Lo afferma Confagricoltura L’Aquila che ricorda come in provincia sono più di 7 mila gli occupati nel comparto facendo notare come “alcuni settori iniziano a mostrare segnali di difficoltà altri come quello delle stalle che producono il latte sono in piena crisi perché i caseifici hanno ridotto drasticamente gli acquisti del latte per effetto della chiusura di molte attività come bar, ristoranti, mense ecc”.

“Ci sono poi segnali negativi in quello delle carni, ad esempio per la vendita degli agnelli nel periodo pasquale e del settore orticolo in questo caso per la mancanza di operai”.

“Rispettiamo in pieno le decisioni che sono state prese dal Governo – dice in una nota il presidente di Confagricoltura L’Aquila Fabrizio Lobene – e ribadiamo con forza che il nostro settore, i nostri imprenditori continuano a lavorare per produrre il cibo che serve. Le nostre imprese hanno da subito adottato ogni dispositivo di protezione sanitaria, indispensabile per poter proseguire con la propria attività”.

“Noi come organizzazione siamo a loro completa disposizione in questo momento d’incertezza e lavoriamo quotidianamente con l’assessore regionale Emanuele Imprudente per introdurre miglioramenti al decreto”.

Il settore agricolo però ha richieste ben precise: “È fondamentale garantire il ritiro delle materie prime – prosegue Lobene – come ad esempio il latte per il quale sarà importante anche garantire alle aziende un corretto approvvigionamento di mangimi, farmaci veterinari e mezzi tecnici sementi e concimi”.

“Nell’annunciato decreto di aprile in primis ci dovranno essere misure di compensazione che vadano oltre quelle fiscali e creditizie”, chiarisce Lobene. “Per la parte fiscale, viste le oggettive difficoltà degli scambi internazionali, Confagricoltura chiede l’estensione a tutte le categorie di imprese (indipendentemente dal fatturato) della sospensione del versamento dell’Iva, delle ritenute alla fonte, dei contributi previdenziali e degli altri tributi dovuti nel periodo compreso dal 16 marzo al 31 maggio 2020”.

“Tra le priorità poi anche il consolidamento di tutte le passività onerose a tasso agevolato. Inoltre, sempre nell’ottica di assicurare liquidità immediata alle aziende, l’assessore Imprudente ha raccolto il nostro suggerimento di proporre al Governo di velocizzati tutti i pagamenti in sospeso delle misure a superficie previste dalla Pac e Psr sbloccando d’ufficio tutte le pratiche precedenti il 2019 non pagate per effetto del mal funzionamento dei sistemi informatici gestiti da Agea”.

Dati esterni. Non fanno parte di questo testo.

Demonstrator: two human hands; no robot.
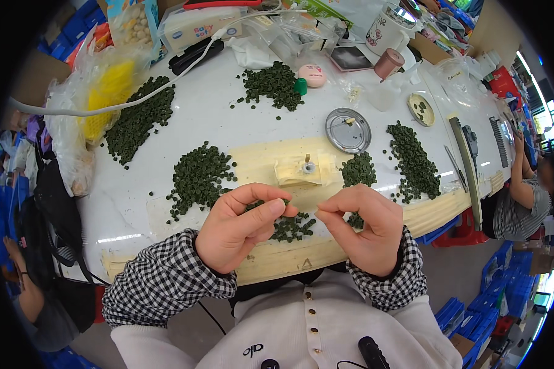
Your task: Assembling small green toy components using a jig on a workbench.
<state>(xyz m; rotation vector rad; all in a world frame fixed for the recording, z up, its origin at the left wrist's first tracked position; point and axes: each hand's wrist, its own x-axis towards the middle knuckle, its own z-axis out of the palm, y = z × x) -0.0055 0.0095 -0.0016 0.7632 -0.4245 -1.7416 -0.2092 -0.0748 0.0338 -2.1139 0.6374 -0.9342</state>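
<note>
My left hand (237, 227) is closed, pinching a small dark green piece (285, 202) between thumb and forefinger. To its right, my right hand (369, 227) has thumb and forefinger pressed together; whatever sits at the tips is too small to make out. Just beyond both hands stands a tape-covered, cream-coloured block (298, 173) with a short metal pin (308, 161) sticking up. Loose green pieces (292, 229) lie on the table between my hands. A bigger heap of green pieces (200, 175) spreads beyond my left hand, and a smaller heap (358, 169) beyond my right.
More green heaps lie at the far left (140, 114), far middle (271, 86) and right (414, 163). A round metal lid (348, 144), a shallow dish (421, 111), tweezers (455, 166) and a long metal bar (466, 166) are around. A white cable (104, 111) crosses the left side.
</note>
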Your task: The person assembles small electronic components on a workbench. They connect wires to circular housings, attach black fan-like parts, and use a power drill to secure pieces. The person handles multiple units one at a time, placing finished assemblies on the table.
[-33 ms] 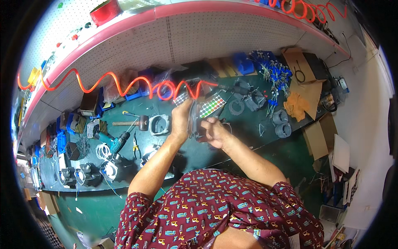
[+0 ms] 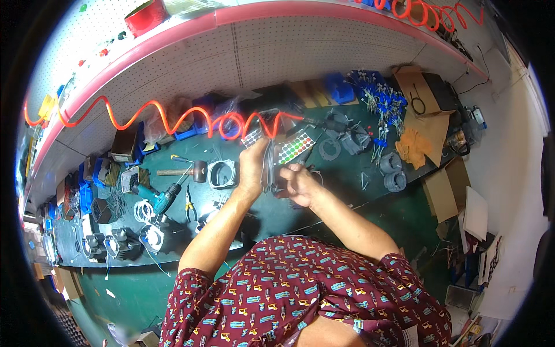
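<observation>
To the right of the mallet (image 2: 199, 172), through the head camera I see both of the person's hands gathered around a ribbed grey part (image 2: 269, 169), raised above the dark green table (image 2: 354, 170). The left hand (image 2: 252, 166) is on the side nearer the mallet, its fingers wrapped around the part and closed against it. The right hand (image 2: 298, 183) is on the side farther from the mallet; its fingers are curled at the part's lower edge, but I cannot tell whether they pinch it or merely rest there.

A sheet of coloured dots (image 2: 296, 148) shows beyond the part, farther right of the mallet. Just beside the mallet's head, on its right, stands a square grey housing (image 2: 223, 174) with an open middle. Below the mallet I make out pliers (image 2: 189, 205) with yellow and black handles, and to its lower left a teal power drill (image 2: 166, 198) with a coil of white cable (image 2: 144, 211) close by. Farther down and left of the mallet, I can see a row of finned motors (image 2: 121, 243) along the table's near edge. Above the mallet winds an orange coiled hose (image 2: 154, 103). Well off to its right lie a bundle of blue-ended wires (image 2: 386, 104), an orange cloth (image 2: 413, 147) and grey ring-shaped castings (image 2: 395, 181).
</observation>
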Demonstrator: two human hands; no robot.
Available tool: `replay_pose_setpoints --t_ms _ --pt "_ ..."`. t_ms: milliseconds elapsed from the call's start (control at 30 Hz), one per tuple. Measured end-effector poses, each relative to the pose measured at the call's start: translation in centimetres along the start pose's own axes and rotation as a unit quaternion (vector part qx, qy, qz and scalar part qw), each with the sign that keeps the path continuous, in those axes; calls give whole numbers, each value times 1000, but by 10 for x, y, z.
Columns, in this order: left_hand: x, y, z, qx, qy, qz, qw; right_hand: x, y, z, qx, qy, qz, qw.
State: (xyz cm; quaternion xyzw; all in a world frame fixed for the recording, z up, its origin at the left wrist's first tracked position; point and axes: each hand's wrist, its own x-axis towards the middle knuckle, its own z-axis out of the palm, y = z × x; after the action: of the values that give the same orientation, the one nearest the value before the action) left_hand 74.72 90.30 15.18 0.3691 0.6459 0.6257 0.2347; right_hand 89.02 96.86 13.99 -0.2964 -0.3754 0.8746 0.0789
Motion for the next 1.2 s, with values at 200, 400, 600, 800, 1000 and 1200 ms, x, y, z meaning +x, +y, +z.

“Per le domande in corso una drastica semplificazione degli adempimenti facendo riferimento ai dati del 2019. Riguardo alle prestazioni di lavoro, occorre risolvere il problema degli ingressi in Italia dei lavoratori stranieri regolari che ora sono bloccati in Marocco e Macedonia, in alternativa è necessario utilizzare i percettori del reddito di cittadinanza, i disoccupati casalinghe e studenti con la reintroduzione del voucher, altrimenti il Fucino si fermerà”, conclude Lobene.